Task directions:
All lines of the following material must be written out exactly as they appear.

Data section:
═══
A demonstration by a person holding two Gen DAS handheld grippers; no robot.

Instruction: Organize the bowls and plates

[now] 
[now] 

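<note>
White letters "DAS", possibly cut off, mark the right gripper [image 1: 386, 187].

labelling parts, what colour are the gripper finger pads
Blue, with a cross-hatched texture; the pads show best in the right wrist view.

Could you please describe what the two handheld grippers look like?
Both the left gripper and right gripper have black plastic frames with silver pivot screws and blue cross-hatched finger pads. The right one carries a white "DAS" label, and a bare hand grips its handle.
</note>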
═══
Result of the exercise:
A demonstration by a person holding two Gen DAS handheld grippers; no robot.

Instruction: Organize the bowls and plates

[now] 
[now] 

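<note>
White letters "DAS", possibly cut off, mark the right gripper [image 1: 386, 187].

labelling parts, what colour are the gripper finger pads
Blue, with a cross-hatched texture; the pads show best in the right wrist view.

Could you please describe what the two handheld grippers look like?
Both the left gripper and right gripper have black plastic frames with silver pivot screws and blue cross-hatched finger pads. The right one carries a white "DAS" label, and a bare hand grips its handle.
</note>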

No further output is required.